(Items from a dataset)
_____

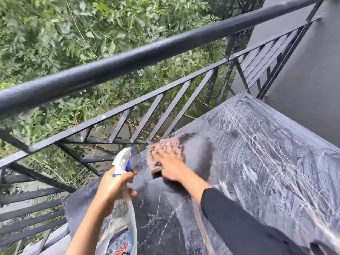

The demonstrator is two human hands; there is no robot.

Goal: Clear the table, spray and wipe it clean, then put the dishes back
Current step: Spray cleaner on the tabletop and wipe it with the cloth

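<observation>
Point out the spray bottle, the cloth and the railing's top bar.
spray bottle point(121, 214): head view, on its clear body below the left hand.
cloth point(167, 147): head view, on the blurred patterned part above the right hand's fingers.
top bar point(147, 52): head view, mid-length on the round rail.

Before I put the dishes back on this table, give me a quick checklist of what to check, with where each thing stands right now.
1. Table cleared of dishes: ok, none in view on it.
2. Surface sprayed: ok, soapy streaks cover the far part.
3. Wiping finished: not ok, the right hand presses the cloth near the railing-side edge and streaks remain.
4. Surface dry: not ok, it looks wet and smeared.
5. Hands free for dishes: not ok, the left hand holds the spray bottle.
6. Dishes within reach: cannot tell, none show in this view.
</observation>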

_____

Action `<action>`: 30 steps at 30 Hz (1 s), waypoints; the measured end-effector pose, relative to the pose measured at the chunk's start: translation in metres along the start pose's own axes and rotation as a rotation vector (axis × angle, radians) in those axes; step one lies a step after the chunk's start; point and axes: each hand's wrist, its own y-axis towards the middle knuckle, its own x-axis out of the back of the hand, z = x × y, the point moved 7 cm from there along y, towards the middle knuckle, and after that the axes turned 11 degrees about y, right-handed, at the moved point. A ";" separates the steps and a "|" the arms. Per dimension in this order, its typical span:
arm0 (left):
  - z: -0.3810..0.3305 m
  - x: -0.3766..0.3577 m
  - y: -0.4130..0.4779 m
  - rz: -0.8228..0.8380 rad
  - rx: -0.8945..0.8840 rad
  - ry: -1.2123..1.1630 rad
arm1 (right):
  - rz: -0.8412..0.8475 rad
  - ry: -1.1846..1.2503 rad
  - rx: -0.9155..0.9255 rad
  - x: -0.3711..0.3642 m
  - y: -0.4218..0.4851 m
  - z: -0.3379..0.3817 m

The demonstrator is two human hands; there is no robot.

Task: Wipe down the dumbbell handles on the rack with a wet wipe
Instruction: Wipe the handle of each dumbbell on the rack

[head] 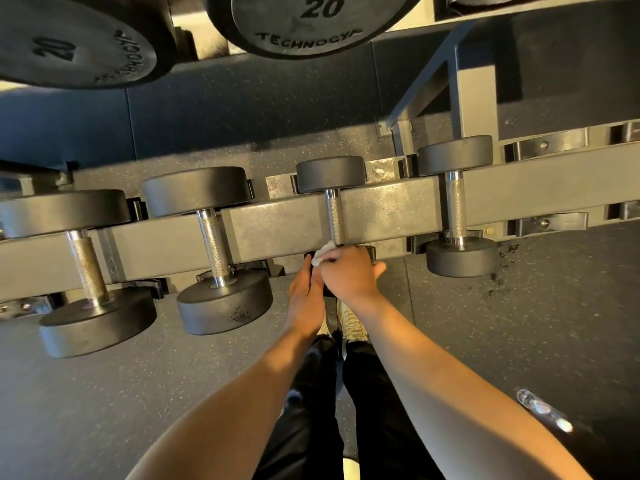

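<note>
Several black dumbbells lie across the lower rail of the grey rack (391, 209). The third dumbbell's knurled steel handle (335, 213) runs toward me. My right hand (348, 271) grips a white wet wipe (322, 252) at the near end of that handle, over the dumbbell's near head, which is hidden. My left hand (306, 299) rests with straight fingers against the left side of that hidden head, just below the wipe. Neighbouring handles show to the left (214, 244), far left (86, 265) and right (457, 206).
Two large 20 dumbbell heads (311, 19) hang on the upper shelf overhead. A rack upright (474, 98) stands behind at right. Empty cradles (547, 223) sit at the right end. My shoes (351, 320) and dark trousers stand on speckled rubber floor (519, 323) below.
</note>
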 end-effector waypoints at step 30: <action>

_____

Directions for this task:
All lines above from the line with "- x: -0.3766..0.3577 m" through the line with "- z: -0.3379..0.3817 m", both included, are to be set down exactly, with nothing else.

Exercise solution:
  - x: -0.3766..0.3577 m
  - y: -0.4130..0.4779 m
  - rz: -0.8228..0.8380 rad
  - rx: -0.8945..0.8840 rad
  - ry: -1.2123..1.1630 rad
arm1 (right):
  - rz: -0.8412..0.8475 rad
  - ry: -1.1846..1.2503 rad
  - rx: -0.9155..0.9255 rad
  - x: -0.3711..0.3642 m
  - y: -0.4218..0.4851 m
  - z: -0.3379..0.3817 m

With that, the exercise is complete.